Lactation accommodations reduce absenteeism related to infant illness. Cigna found a 77 percent reduction in lost work time since babies who receive their mother’s milk are healthier. The company has saved more than $60,000 a year in lower absenteeism rates.
Supporting nursing mothers can also lead to lower turnover rates. A nine-company study found the average return work rate is 94 percent when a lactation program is provided.
Employees are more productive and loyal when employers provide time and space for nursing mothers to express milk at work.
No matter the size of your business, there are things you can do to not only comply with the law, but also make nursing mothers feel supported at work.
The first step is to designate a private area for nursing mothers to express milk. In doing so, consider the following:
Employees should never be expected to express milk in a restroom because restrooms are unsanitary, usually lack appropriate electrical connections and don’t provide a place to comfortably operate a breast pump.

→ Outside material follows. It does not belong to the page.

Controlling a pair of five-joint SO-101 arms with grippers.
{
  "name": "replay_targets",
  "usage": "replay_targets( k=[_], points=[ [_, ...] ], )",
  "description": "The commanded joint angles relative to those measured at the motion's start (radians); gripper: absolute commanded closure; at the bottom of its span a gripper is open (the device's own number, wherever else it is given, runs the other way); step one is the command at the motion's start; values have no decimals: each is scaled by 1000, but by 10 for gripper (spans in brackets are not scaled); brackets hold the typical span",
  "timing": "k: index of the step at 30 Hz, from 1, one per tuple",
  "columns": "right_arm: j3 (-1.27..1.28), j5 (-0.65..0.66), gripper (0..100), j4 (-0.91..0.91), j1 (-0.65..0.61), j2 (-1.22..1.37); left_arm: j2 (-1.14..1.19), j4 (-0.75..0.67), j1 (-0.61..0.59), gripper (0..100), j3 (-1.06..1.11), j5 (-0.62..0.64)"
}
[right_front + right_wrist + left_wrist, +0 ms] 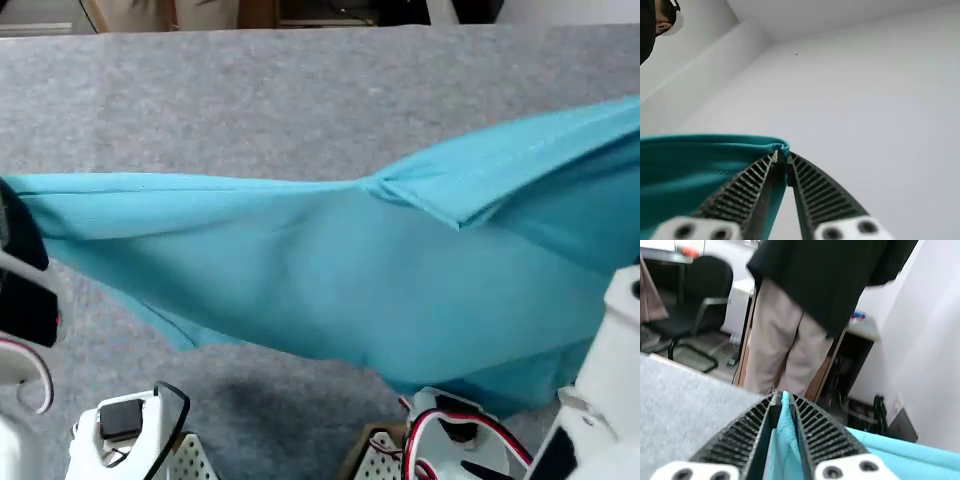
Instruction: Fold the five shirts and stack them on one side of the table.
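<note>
A turquoise shirt [330,280] hangs stretched across the high view, lifted above the grey table [250,100], with a fold of fabric near its upper middle. My left gripper [782,402] is shut on an edge of the shirt [782,440], its ribbed black fingers [815,432] pinching the cloth and pointing up toward the room. My right gripper [781,159] is shut on another edge of the shirt [695,165], aimed at a white wall. In the high view the arms' bodies stand at the left edge [20,290] and right edge [610,380].
The arms' white bases [130,430] sit at the near edge of the table. A person in dark top and beige trousers [790,330] stands beyond the table's far side, near an office chair [695,295].
</note>
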Motion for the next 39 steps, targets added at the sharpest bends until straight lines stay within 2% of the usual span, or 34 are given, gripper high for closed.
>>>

Involve facilities management staff and at least one breastfeeding employee experienced in milk expression when evaluating your options.
The space doesn’t have to be large. Rooms as small as 4 feet by 5 feet can accommodate a chair and a small table or shelf.
Ideally, the space should have an electrical outlet and can be locked from the inside.
It’s helpful if the space is located near hot and cold water for washing hands, pump attachments and containers.
A seldom-used space near a women’s restroom, employee lounge or other areas where a sink is available would work well.
If there is no available space, consider allowing employees to express milk in a conference room, vacant office, storeroom or a dressing room. If your company has few female employees, a locked office space offers a good option.
Taking the time and resources to designate a private space for nursing mothers will not only make your employees feel more appreciated, but also help your bottom line.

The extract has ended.